Kommentar Irak-Besuch: Steinmeiers verlorener Posten
Kanzlerkandidat Steinmeier verdeutlicht seinen Machtanspruch. Doch das große im Wahlkampf-Thema wird die Wirtschaftskrise - nicht Außenpolitik.
Stefan Reinecke ist Redakteur im Parlamentsbüro der taz.
Frank-W. Steinmeiers Besuch in Bagdad ist ein Symbol. Er zeigt, dass der Zwist zwischen dem rot-grün regierten Deutschland und den USA von George W. Bush um den Irakkrieg vorbei ist. Das ist rational. Barack Obama, von Beginn an Gegner des Krieges, will die US-Besatzungstruppen in den nächsten zwei Jahren abziehen. Ein halbwegs selbstständiger und etwas stabiler Irak ist im gemeinsamen Interesse von EU und USA.

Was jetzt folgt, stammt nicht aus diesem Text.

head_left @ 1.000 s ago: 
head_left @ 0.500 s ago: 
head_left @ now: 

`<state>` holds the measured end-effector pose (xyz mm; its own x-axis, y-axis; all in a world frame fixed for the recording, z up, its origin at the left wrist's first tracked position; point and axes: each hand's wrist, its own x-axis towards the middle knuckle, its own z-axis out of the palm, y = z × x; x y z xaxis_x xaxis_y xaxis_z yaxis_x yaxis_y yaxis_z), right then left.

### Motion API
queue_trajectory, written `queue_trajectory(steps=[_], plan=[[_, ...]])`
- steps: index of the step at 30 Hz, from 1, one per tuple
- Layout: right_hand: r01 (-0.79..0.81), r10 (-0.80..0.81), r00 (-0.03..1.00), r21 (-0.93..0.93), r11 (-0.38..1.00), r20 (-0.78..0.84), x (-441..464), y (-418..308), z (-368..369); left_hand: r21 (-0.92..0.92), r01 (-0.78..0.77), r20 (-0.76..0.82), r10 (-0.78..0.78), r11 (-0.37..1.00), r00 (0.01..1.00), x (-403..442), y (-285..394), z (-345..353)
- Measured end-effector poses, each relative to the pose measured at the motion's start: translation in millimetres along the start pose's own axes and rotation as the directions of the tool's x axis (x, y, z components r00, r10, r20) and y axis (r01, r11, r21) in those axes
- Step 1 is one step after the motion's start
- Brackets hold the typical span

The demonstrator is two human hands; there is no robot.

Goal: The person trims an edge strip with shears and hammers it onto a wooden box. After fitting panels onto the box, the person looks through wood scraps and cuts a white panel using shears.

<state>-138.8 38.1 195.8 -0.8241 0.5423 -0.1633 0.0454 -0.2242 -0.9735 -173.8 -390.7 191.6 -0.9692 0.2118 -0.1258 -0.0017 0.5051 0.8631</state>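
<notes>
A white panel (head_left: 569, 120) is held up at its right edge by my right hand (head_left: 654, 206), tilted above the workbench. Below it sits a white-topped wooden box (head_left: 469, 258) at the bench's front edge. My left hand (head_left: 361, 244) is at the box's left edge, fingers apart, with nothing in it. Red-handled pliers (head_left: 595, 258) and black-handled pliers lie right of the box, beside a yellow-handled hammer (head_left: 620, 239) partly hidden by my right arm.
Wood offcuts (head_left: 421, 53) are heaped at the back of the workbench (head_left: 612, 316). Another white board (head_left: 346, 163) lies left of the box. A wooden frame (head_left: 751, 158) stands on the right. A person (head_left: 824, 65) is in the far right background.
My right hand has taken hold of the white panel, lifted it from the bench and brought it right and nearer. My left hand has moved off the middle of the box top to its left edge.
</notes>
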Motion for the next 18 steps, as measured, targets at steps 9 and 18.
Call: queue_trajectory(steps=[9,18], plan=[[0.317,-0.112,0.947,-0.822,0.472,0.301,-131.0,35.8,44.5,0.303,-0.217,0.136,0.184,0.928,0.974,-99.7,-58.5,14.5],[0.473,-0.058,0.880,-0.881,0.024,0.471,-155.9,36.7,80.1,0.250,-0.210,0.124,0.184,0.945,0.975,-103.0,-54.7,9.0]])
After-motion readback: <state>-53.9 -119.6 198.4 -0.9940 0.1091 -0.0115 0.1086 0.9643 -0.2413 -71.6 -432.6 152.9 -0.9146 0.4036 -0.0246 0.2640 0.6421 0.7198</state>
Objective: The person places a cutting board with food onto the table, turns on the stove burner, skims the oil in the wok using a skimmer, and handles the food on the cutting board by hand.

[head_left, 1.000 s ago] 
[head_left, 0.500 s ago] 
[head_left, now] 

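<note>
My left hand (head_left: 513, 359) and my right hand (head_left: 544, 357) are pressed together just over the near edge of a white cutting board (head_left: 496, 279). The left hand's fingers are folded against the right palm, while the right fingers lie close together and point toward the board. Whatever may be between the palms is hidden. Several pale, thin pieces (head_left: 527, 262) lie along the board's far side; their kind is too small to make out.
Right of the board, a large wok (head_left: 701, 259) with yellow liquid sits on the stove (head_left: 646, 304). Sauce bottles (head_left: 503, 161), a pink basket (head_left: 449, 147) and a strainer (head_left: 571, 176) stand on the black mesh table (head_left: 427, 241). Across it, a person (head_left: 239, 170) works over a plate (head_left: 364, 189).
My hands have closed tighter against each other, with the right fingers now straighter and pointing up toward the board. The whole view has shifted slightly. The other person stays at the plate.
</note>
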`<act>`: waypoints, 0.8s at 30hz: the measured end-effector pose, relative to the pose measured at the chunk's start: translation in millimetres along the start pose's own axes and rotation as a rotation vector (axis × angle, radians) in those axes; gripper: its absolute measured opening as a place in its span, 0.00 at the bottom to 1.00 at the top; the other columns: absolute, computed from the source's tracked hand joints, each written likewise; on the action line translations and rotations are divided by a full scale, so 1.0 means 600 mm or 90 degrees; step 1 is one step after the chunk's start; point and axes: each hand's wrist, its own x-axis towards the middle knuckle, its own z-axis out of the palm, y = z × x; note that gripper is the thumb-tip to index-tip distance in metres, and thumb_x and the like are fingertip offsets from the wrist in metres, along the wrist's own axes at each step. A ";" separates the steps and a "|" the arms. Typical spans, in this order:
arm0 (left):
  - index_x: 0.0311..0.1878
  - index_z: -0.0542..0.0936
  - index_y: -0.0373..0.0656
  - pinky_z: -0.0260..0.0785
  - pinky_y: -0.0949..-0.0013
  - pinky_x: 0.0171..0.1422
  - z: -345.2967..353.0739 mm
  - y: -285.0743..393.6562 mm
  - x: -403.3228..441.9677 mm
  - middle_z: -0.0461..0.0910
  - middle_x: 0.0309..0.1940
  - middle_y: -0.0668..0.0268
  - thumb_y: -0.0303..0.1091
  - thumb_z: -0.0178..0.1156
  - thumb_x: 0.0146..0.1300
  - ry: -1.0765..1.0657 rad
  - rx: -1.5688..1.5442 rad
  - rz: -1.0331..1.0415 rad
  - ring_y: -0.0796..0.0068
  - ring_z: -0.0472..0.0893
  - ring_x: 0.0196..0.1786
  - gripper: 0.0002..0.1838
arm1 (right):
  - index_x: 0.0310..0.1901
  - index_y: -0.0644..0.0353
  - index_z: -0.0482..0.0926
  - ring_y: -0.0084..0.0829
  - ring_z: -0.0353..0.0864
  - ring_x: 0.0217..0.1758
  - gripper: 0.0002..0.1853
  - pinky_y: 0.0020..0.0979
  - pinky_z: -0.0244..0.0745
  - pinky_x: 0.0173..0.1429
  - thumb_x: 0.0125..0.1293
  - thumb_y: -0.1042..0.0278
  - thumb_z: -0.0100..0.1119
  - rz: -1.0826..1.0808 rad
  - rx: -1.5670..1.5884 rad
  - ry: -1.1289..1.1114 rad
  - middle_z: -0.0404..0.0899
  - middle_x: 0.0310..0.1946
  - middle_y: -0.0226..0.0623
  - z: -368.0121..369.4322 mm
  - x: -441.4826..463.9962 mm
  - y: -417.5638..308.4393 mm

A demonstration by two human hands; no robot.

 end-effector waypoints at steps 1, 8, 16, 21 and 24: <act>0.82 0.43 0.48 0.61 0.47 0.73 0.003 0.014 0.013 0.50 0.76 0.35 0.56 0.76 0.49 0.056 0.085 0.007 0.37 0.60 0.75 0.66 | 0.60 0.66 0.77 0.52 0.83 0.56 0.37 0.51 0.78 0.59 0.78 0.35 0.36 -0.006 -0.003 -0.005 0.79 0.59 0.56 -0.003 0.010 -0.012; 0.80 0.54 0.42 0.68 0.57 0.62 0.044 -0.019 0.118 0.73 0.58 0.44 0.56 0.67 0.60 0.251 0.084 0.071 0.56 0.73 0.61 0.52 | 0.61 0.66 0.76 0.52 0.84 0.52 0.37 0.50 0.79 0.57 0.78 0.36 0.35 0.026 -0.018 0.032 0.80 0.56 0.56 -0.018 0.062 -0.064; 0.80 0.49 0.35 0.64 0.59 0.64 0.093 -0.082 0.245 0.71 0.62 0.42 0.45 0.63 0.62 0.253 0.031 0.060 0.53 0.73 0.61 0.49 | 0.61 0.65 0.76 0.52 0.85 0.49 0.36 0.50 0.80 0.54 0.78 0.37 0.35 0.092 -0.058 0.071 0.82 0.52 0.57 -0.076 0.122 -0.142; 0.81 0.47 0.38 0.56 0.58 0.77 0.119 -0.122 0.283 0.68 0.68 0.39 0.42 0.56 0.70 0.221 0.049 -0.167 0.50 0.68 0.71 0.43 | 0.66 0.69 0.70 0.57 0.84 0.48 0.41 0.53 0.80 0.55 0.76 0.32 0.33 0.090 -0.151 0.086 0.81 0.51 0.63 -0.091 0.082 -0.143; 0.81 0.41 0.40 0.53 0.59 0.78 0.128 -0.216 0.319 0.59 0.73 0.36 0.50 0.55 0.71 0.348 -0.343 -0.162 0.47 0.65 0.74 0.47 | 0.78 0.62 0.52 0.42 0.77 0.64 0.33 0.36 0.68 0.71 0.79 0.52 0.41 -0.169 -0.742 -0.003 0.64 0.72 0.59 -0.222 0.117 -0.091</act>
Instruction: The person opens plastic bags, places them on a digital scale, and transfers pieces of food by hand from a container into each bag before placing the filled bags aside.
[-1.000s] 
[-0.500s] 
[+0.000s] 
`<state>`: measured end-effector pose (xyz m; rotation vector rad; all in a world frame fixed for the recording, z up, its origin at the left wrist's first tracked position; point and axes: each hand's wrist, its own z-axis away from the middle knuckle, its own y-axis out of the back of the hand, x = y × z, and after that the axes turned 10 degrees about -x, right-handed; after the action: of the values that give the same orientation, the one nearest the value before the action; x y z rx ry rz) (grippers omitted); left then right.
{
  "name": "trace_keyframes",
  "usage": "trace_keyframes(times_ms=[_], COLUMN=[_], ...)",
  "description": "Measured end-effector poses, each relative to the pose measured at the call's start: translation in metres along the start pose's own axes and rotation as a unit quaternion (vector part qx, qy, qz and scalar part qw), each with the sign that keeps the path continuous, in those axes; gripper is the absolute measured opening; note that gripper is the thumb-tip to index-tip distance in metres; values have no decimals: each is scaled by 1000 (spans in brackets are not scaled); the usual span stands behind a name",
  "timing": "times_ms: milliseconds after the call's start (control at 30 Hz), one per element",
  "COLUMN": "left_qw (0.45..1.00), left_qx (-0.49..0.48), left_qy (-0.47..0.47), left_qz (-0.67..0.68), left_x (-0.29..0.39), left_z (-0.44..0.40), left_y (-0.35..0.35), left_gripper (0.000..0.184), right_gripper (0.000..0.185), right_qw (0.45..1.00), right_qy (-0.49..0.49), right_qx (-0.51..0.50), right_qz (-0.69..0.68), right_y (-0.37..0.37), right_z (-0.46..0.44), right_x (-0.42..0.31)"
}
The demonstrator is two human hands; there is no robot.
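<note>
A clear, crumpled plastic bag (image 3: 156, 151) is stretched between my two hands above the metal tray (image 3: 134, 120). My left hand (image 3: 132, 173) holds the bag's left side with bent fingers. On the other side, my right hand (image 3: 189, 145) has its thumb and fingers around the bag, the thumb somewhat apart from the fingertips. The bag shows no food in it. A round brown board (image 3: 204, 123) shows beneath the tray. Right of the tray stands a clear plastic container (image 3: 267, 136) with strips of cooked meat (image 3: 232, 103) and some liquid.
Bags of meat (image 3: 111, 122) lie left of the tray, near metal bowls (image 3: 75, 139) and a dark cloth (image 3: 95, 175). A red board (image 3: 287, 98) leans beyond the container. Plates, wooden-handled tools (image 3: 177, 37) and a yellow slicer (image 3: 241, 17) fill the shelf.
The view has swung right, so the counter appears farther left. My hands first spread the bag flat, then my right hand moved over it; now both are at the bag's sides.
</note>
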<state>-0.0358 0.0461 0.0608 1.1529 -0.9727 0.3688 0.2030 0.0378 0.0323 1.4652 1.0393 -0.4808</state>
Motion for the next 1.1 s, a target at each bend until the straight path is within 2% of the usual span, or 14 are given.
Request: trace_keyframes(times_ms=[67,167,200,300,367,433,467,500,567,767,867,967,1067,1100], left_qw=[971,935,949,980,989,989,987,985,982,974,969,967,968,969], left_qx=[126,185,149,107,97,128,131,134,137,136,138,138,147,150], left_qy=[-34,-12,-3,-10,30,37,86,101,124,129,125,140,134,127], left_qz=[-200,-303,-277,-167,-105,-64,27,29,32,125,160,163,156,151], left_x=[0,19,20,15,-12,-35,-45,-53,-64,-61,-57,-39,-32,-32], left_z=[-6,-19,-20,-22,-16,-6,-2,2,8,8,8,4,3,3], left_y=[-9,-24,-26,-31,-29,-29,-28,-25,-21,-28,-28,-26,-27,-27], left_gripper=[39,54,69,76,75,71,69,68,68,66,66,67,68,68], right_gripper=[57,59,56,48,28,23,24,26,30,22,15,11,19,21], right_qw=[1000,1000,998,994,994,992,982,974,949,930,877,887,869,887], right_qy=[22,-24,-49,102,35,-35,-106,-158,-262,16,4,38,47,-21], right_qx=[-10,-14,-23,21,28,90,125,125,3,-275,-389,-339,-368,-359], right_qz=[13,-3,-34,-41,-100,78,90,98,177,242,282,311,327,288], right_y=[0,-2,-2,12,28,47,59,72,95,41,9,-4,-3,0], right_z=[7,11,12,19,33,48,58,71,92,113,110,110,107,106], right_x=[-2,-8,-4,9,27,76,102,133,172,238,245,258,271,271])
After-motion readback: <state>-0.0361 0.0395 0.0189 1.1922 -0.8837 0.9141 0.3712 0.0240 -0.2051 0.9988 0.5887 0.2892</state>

Das ist die eine Geschichte - die andere dreht sich um den SPD-Kanzlerkandidaten Steinmeier, der sich ziemlich auffällig als Aktivposten mit gutem Draht zur Obama-Regierung profiliert. Kürzlich flog er eilig nach Washington, um Hillary Clinton die Hand zu schütteln. Dann installierte er, demonstrativ an Kanzlerin Merkel vorbei und um den USA entgegenzukommen, einen Sonderbeauftragten für Afghanistan und Pakistan. Die Botschaften dieser Inszenierungen lauten: Steinmeier will nicht mehr als freundlicher Technokrat gelten, sondern als jemand mit Machtanspruch. Und: Bush war Merkels Mann, Obama, der von einem New Green Deal redet, ist unserer. Dass die USA von Deutschland unverzagt mehr Soldaten für Afghanistan verlangen, soll dabei in den Hintergrund rücken. Es stört das Bild von der neuen Innigkeit zwischen den USA und Deutschland, das die SPD gerne für sich reklamiert.
Also alles schon Wahlkampf? Ja, auch. Aber nicht mehr als beim Rettungsschirm für Banken, der Schuldenbremse oder dem Familienreport. Das alles überwölbende Thema ist sowieso die Wirtschaftskrise. Das schmälert auch das Gewicht der Außenpolitik im Wahlkampf. Zudem ist außenpolitisch kein echter Disput zwischen Union und Sozialdemokraten in Sicht. Schon der Streit über den Dalai Lama, in dem Steinmeier den Realpolitiker und Merkel die Menschenrechtsbeauftragte gab, wirkte leicht überinszeniert.
Die Wahrscheinlichkeit, dass Außenpolitik 2009 von parteipolitischem Kalkül regiert wird, ist gering. Steinmeiers Chancen, dort richtige Geländegewinne gegen Merkel zu machen, auch.